*** Data extract ***

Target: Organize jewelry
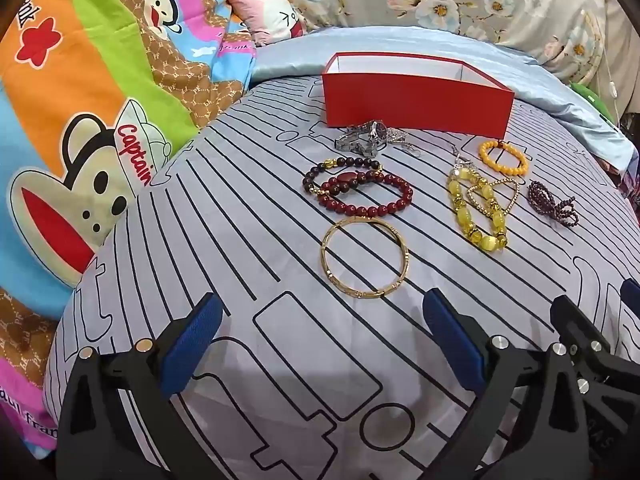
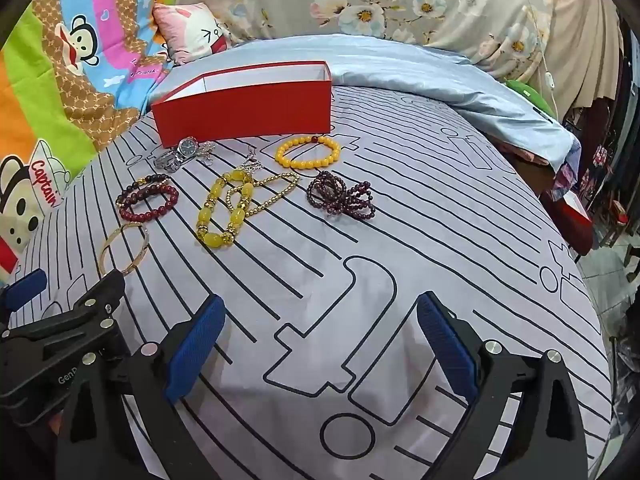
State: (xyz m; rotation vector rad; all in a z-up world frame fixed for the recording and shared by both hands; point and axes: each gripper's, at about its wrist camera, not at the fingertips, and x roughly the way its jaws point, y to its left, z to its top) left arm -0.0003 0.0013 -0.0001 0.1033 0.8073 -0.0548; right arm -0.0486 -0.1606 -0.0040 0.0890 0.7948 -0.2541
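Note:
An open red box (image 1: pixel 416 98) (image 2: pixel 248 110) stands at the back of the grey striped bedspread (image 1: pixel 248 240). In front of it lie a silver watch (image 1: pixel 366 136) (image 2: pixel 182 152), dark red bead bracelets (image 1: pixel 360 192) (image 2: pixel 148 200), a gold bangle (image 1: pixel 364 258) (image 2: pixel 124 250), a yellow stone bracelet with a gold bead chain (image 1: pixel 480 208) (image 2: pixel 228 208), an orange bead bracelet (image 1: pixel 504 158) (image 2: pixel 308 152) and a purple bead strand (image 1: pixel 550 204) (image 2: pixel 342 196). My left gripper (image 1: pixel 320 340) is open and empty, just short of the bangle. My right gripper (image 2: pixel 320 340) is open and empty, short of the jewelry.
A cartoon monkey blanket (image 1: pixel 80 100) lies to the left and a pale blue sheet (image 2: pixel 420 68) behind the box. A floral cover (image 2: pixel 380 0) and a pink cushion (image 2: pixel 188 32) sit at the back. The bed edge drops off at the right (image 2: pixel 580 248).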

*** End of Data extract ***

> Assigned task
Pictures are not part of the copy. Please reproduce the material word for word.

> Exercise result
Target: Organize jewelry
State: (xyz m; rotation vector rad; all in a z-up world frame fixed for the recording and shared by both hands; point and axes: each gripper's, at about its wrist camera, not at the fingertips, and x roughly the way its jaws point, y to its left, z to its top) left arm -0.0003 0.0013 -0.0001 0.1033 0.8073 -0.0548; right arm -0.0486 -0.1606 -0.0040 0.0890 0.7948 -0.2541
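Note:
An open red box (image 1: pixel 416 98) (image 2: pixel 248 110) stands at the back of the grey striped bedspread (image 1: pixel 248 240). In front of it lie a silver watch (image 1: pixel 366 136) (image 2: pixel 182 152), dark red bead bracelets (image 1: pixel 360 192) (image 2: pixel 148 200), a gold bangle (image 1: pixel 364 258) (image 2: pixel 124 250), a yellow stone bracelet with a gold bead chain (image 1: pixel 480 208) (image 2: pixel 228 208), an orange bead bracelet (image 1: pixel 504 158) (image 2: pixel 308 152) and a purple bead strand (image 1: pixel 550 204) (image 2: pixel 342 196). My left gripper (image 1: pixel 320 340) is open and empty, just short of the bangle. My right gripper (image 2: pixel 320 340) is open and empty, short of the jewelry.
A cartoon monkey blanket (image 1: pixel 80 100) lies to the left and a pale blue sheet (image 2: pixel 420 68) behind the box. A floral cover (image 2: pixel 380 0) and a pink cushion (image 2: pixel 188 32) sit at the back. The bed edge drops off at the right (image 2: pixel 580 248).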

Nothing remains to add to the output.